[Gluster-devel] Data classification proposal

Tue Jun 24 14:59:54 UTC 2014

> Its possible to express your example using lists if their entries are allowed
> to overlap. I see that you wanted a way to express a matrix (overlapping
> rules) with gluster's tree-like syntax as backdrop.
> 
> A polytree may be a better term than matrix (DAG without cycles), i.e. when
> there are overlaps a node in the graph gets multiple in-arcs.
> 
> Syntax aside, we seem to part on "where" to solve the problem- config file or
> UX. I prefer the UX have the logic to build the configuration file, given
> how complex it can be.
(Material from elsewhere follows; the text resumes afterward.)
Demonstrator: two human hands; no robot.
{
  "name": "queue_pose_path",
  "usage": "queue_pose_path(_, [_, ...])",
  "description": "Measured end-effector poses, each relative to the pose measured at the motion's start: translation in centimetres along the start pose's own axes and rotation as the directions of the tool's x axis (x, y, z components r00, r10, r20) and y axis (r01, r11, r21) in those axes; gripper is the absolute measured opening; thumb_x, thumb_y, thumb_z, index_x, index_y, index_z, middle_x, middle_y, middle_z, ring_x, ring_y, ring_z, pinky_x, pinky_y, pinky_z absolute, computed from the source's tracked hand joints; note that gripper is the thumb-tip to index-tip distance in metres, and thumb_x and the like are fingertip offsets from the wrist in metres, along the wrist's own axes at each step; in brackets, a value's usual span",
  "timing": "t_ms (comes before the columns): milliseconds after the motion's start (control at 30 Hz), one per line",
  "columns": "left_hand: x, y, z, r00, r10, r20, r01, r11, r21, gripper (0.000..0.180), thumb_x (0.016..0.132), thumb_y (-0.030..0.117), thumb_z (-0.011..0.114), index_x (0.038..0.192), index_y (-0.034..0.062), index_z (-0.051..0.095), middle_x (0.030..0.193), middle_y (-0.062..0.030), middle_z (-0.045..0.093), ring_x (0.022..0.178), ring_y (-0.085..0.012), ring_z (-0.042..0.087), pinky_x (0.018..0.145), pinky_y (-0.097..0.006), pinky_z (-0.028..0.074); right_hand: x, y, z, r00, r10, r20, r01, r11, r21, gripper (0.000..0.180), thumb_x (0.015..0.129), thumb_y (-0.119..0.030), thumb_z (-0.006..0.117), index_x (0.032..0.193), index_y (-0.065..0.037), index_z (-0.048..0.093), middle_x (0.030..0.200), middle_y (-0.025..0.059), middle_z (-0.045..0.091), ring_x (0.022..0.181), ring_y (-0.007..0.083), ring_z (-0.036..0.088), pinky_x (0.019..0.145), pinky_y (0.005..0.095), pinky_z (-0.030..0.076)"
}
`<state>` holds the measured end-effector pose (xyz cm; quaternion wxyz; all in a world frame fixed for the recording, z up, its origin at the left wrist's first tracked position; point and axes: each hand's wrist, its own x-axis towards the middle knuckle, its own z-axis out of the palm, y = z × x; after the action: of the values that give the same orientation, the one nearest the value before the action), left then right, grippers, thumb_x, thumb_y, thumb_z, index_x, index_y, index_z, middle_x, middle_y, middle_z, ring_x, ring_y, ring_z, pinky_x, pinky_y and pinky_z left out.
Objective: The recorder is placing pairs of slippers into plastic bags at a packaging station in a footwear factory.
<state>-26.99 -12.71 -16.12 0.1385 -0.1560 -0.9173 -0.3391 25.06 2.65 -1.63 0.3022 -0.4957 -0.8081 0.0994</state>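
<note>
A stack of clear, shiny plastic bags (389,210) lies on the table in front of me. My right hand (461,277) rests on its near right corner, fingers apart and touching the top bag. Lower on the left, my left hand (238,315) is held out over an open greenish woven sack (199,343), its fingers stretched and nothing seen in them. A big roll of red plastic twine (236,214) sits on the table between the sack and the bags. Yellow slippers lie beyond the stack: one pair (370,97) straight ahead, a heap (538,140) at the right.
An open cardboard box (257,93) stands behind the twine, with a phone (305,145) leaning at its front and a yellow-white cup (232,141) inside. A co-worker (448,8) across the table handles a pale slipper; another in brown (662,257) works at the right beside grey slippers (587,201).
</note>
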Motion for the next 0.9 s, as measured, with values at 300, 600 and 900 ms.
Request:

My preference would be for the config file be mostly
> "read only" with extremely simple syntax.
> 
> I'll put some more thought into this and believe this discussion has
> illuminated some good points.
> 
> Brick: host1:/SSD1  SSD1
> Brick: host1:/SSD2  SSD2
> Brick: host2:/SSD3  SSD3
> Brick: host2:/SSD4  SSD4
> Brick: host1:/DISK1 DISK1
> 
> rule rack4:
>   select SSD1, SSD2, DISK1
> 
> # some files should go on ssds in rack 4
> rule A:
>   option filter-condition *.lock
>   select SSD1, SSD2
> 
> # some files should go on ssds anywhere
> rule B:
>   option filter-condition *.out
>   select SSD1, SSD2, SSD3, SSD4
> 
> # some files should go anywhere in rack 4
> rule C
>   option filter-condition *.c
>   select rack4
> 
> # some files we just don't care
> rule D
>   option filter-condition *.h
>   select SSD1, SSD2, SSD3, SSD4, DISK1
> 
> volume:
>   option filter-condition A,B,C,D

This seems to leave us with two options.  One option is that "select"
supports only explicit enumeration, so that adding a brick means editing
multiple rules that apply to it.  The other option is that "select"
supports wildcards.  Using a regex to match parts of a name is
effectively the same as matching the explicit tags we started with,
except that expressing complex Boolean conditions using a regex can get
more than a bit messy.  As Jamie Zawinski famously said:

> Some people, when confronted with a problem, think "I know, I'll use
> regular expressions." Now they have two problems.

I think it's nice to support regexes instead of plain strings in
lower-level rules, but relying on them alone to express complex
higher-level policies would IMO be a mistake.  Likewise, defining a
proper syntax for a config file seems both more flexible and easier than
defining one for a CLI, where the parsing options are even more limited.
What happens when someone wants to use Puppet (for example) to set this
up?  Then the user would express their will in Puppet syntax, which
would have to convert it to our CLI syntax, which would convert it to
our config-file syntax.  Why not allow them to skip a step where
information might get lost or mangled in translation?  We can still have
CLI commands to do the most common kinds of manipulation, as we do for
volfiles, but the final form can be more extensible.  It will still be
more comprehensible than Ceph's CRUSH maps.